_Exercise brief_:
Take the data from its first line. Print each line exactly until the line containing "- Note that" has been printed too.

______________________________

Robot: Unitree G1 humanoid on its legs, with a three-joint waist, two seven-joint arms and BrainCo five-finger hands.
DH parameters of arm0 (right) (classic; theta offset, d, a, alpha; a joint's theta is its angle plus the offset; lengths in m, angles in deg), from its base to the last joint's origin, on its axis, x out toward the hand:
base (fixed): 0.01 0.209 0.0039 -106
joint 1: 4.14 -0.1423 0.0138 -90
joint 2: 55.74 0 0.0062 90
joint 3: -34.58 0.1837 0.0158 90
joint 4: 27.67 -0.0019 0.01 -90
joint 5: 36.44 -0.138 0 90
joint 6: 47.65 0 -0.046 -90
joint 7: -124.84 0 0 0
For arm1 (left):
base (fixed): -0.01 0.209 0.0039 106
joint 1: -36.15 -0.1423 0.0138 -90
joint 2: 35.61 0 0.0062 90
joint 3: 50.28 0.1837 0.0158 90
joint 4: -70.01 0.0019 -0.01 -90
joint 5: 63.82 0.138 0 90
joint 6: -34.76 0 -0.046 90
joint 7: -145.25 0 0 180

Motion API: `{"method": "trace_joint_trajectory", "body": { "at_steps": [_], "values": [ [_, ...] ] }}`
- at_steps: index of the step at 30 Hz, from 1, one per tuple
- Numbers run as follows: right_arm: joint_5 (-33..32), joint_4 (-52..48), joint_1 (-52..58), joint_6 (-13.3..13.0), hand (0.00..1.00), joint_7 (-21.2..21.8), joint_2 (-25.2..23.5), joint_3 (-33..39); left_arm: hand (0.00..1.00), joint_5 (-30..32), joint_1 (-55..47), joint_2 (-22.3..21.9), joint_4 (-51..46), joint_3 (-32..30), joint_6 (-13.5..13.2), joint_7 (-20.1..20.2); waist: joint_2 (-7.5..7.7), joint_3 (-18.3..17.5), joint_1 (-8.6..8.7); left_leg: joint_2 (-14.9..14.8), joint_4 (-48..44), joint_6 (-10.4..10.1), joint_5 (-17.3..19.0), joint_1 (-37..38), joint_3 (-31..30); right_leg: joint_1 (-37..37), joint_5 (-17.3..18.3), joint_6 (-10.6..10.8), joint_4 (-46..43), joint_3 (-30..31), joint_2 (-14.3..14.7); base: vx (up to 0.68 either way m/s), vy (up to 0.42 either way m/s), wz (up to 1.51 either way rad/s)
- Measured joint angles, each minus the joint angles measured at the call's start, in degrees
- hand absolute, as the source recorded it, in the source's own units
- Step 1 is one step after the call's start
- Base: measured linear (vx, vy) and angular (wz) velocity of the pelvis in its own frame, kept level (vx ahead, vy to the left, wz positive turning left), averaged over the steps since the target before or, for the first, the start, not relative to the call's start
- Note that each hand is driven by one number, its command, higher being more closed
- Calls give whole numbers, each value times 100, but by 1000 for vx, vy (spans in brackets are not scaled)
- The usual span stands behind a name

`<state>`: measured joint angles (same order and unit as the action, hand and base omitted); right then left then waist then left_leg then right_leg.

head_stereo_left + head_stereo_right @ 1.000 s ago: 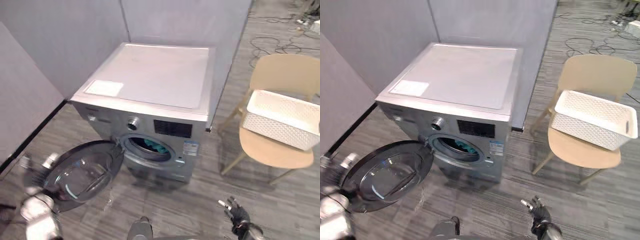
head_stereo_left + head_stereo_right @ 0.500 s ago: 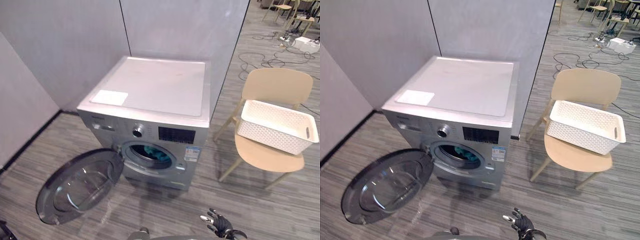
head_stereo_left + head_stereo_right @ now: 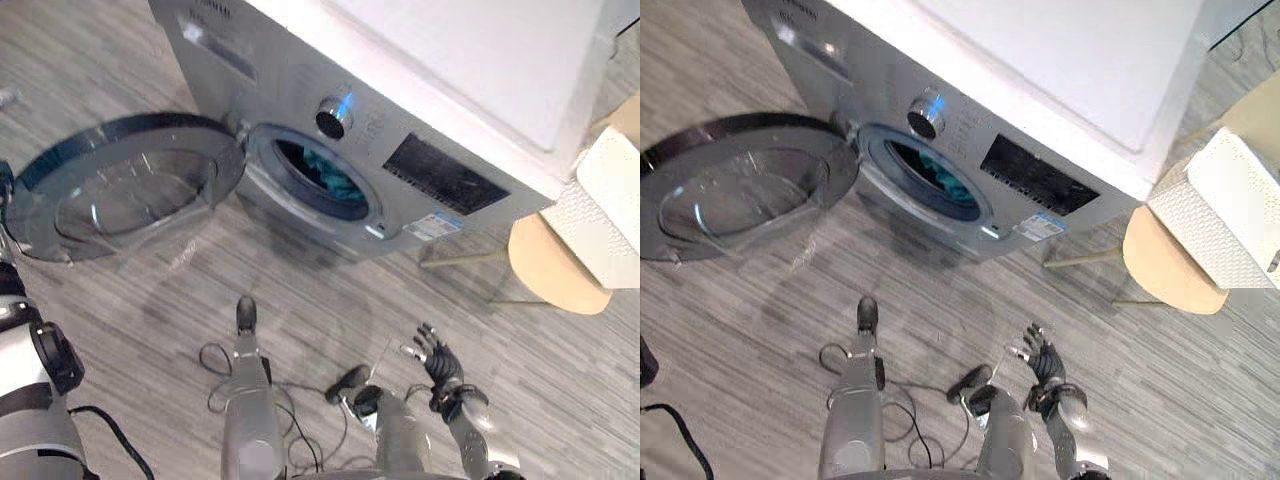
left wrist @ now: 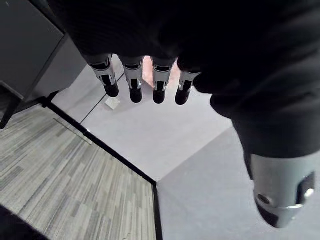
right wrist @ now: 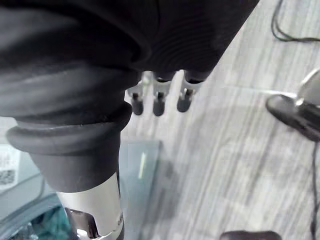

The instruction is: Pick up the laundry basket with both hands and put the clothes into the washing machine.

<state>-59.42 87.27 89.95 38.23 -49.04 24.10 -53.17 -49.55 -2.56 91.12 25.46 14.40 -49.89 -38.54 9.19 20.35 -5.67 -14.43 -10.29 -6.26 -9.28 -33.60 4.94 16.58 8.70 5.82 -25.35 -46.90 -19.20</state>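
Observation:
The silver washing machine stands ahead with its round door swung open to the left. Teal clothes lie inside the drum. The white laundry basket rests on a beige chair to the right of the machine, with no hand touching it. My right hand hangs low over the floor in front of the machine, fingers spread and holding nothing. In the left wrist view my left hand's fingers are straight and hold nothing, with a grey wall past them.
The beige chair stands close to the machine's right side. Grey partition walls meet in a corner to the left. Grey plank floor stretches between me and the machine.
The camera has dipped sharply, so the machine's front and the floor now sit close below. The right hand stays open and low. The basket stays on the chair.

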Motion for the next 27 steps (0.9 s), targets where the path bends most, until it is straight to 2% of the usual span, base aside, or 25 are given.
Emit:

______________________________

_Result below_:
Robot: Unitree G1 humanoid on its legs, with a three-joint waist, two seven-joint arms and BrainCo five-finger hands.
DH parameters of arm0 (right) (classic; theta offset, d, a, alpha; a joint's theta is its angle plus the offset; lengths in m, angles in deg), from its base to the last joint's origin, on its axis, x out toward the hand:
base (fixed): 0.01 0.209 0.0039 -106
joint 1: 4.14 -0.1423 0.0138 -90
joint 2: 55.74 0 0.0062 90
joint 3: -34.58 0.1837 0.0158 90
joint 4: 27.67 -0.0019 0.01 -90
joint 5: 36.44 -0.138 0 90
joint 6: 47.65 0 -0.046 -90
joint 7: -124.84 0 0 0
For arm1 (left):
base (fixed): -0.01 0.209 0.0039 106
joint 1: -36.15 -0.1423 0.0138 -90
joint 2: 35.61 0 0.0062 90
joint 3: 50.28 0.1837 0.0158 90
joint 4: -70.01 0.0019 -0.01 -90
joint 5: 63.82 0.138 0 90
joint 6: -34.76 0 -0.046 90
joint 7: -145.25 0 0 180

Motion API: `{"method": "trace_joint_trajectory", "body": { "at_steps": [_], "values": [ [_, ...] ] }}`
- at_steps: index of the step at 30 Hz, from 1, one per tuple
- Numbers run as follows: right_arm: joint_5 (-33..32), joint_4 (-52..48), joint_1 (-52..58), joint_6 (-13.3..13.0), hand (0.00..1.00), joint_7 (-21.2..21.8), joint_2 (-25.2..23.5), joint_3 (-33..39); left_arm: hand (0.00..1.00), joint_5 (-30..32), joint_1 (-55..47), joint_2 (-22.3..21.9), joint_4 (-51..46), joint_3 (-32..30), joint_6 (-13.5..13.2), joint_7 (-20.1..20.2); waist: joint_2 (-7.5..7.7), joint_3 (-18.3..17.5), joint_1 (-8.6..8.7); left_leg: joint_2 (-14.9..14.8), joint_4 (-48..44), joint_6 (-10.4..10.1), joint_5 (-17.3..19.0), joint_1 (-37..38), joint_3 (-31..30); right_leg: joint_1 (-37..37), joint_5 (-17.3..18.3), joint_6 (-10.6..10.8), joint_4 (-46..43), joint_3 (-30..31), joint_2 (-14.3..14.7); base: vx (up to 0.68 either way m/s), vy (up to 0.42 either way m/s), wz (up to 1.51 either way rad/s)
- Measured joint angles, each minus the joint angles measured at the call's start, in degrees
- hand absolute, as the source recorded it, in the source's own units
- Step 1 is one step after the call's start
- Base: measured linear (vx, vy) and angular (wz) velocity of the pelvis in its own frame, kept level (vx ahead, vy to the left, wz positive turning left), averaged over the steps since the target before or, for the first, the start, not relative to the call's start
- Note that each hand is driven by one number, its command, higher being more closed

The exercise is done now.